Now the magnets arent they metal?
That was my concern.


----------



## Byron (Mar 7, 2009)

mollies said:


> Thanks Byron.
> Now the magnets arent they metal?
> That was my concern.


I don't know, I've never seen them. I would also be wondering if a magnetic field would somehow interfere with the heater? Cause it to stick on or off?


----------



## karjean (Feb 4, 2010)

Once you will receive the magnets, you will see, they might be in a plastic casing. Personally i have not seen any, but i do not think they would affect the heater if they are made for this purpose.


----------



## iamntbatman (Jan 3, 2008)

I don't think the magnetic field from this sort of magnet would be strong enough to bend the bimetallic strip in the thermostat enough to interfere with the functioning of the heater.


----------



## d0r0g0 (Jan 18, 2009)

Update: The packaging states that it will work for 'most' heaters so I gave it a shot on mine. Over the weekend I didn't notice any change in temp difference (still at 76). I did notice that the heater was attracted to the magnets when I was installing it though.

Also, the magnets are encased in plastic, so no metal is touching the water (and thus harming the tank).

Overall the magnets are working great and it's kind of nice that I can adjust the heater position without having to open the hood and disturb the fish.

Thanks for your input guys!


----------



## karjean (Feb 4, 2010)

I would recommend if possible to move the magnet away form the elelment if you can.

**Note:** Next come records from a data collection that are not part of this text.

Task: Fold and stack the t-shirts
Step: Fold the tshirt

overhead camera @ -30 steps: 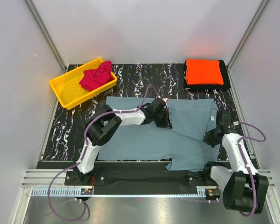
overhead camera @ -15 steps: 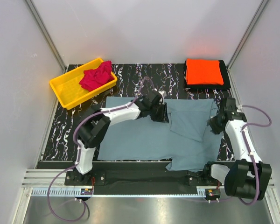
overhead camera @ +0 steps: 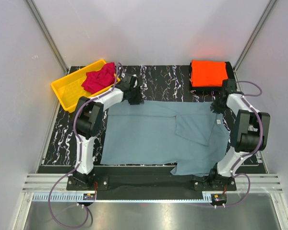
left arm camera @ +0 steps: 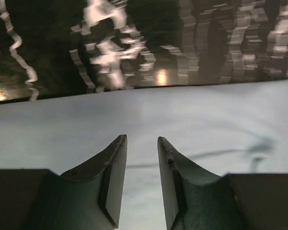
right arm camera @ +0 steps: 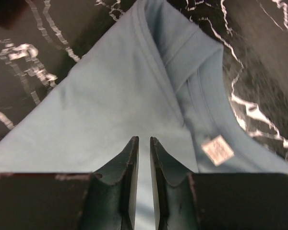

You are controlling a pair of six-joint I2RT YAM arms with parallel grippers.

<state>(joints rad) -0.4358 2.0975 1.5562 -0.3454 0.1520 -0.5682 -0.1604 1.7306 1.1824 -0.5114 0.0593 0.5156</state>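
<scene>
Top external view: only the bright orange cloth t-shirt (overhead camera: 209, 73) lies folded, the crimson-magenta cloth t-shirt (overhead camera: 98, 79) sits crumpled in the yellow plastic bin (overhead camera: 69, 91), and the dusty grey-blue cloth t-shirt (overhead camera: 144, 136) lies mostly spread on the table (overhead camera: 158, 79) under my slightly parted left end effector (left arm camera: 141, 140) and my right end effector (right arm camera: 144, 140), whose grip I cannot tell.

Yellow bin (overhead camera: 71, 90) on marbled tabletop (overhead camera: 158, 81)

I worked in a robotics lab test cell, where plain white panels (overhead camera: 149, 28) enclosed a black marbled tabletop (overhead camera: 158, 79) and my left arm (overhead camera: 89, 120) and right arm (overhead camera: 247, 129) stood bolted along an aluminium rail (overhead camera: 149, 196).
</scene>
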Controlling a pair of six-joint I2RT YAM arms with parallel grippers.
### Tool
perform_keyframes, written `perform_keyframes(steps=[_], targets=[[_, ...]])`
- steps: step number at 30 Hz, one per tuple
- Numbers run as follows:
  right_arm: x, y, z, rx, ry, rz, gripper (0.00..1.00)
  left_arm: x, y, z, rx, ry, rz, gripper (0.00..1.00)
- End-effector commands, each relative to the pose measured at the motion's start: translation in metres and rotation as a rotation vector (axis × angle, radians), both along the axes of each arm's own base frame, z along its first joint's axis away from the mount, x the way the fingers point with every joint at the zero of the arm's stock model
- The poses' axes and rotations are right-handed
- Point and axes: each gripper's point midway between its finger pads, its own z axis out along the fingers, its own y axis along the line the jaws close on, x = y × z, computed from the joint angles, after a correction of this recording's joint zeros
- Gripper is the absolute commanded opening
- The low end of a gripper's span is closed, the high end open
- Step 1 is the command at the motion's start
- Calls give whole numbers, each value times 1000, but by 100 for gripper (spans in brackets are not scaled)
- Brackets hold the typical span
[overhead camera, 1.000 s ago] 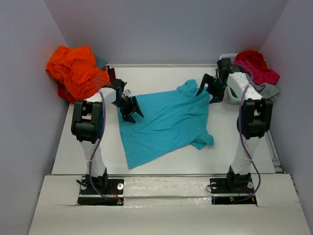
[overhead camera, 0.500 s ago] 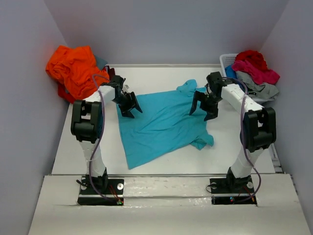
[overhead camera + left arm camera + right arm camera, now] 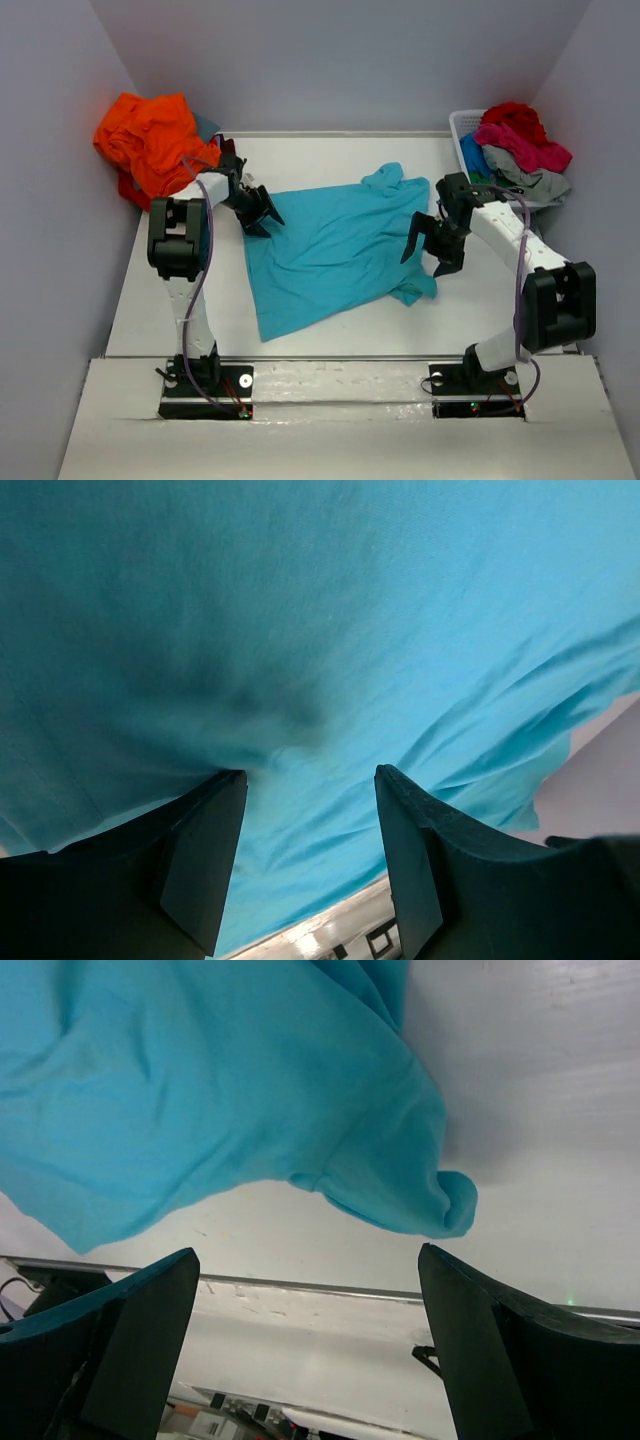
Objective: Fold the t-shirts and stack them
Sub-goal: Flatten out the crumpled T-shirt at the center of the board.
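Now right gripper (image 3: pixel 426 263) agape over turquoise t-shirt (image 3: pixel 330 250)

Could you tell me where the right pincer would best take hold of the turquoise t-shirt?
Probably the crumpled sleeve at the near right corner of the turquoise t-shirt, from above: it bunches into a raised fold the open right pincer can straddle, while the body lies flat.
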Motion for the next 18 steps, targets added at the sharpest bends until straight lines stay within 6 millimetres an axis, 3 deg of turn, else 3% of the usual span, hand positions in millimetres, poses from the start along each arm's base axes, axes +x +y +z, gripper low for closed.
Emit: perform_keyframes(steps=[1, 9, 18], targets=[[-27, -6, -4, -11, 51, -27, 97, 19, 9, -5, 9, -19, 14, 67], [-45, -17, -17, -64, 100, -31, 97, 36, 15, -6, 6, -33, 34, 67], [-51, -22, -30, -95, 150, -20, 97, 63, 47, -6, 23, -54, 106, 67]])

By having the filament disturbed like this, it is possible to burn the element pre-maturily since it's shape has changed from the original manufacturer's install.


----------



## ron521 (Oct 1, 2009)

As long as the magnet is not right against the top portion of the heater where the control is, you should be fine.
Magnetism doesn't do anything to water, and the magnets are surely coated with plastic or resin if they are intended for aquarium use.

I had the same problem with suction cups wearing out, and siliconed two of them to a scrap piece of ceramic floor tile. The heater lays right on the bottom, with the tile buried in the substrate.


----------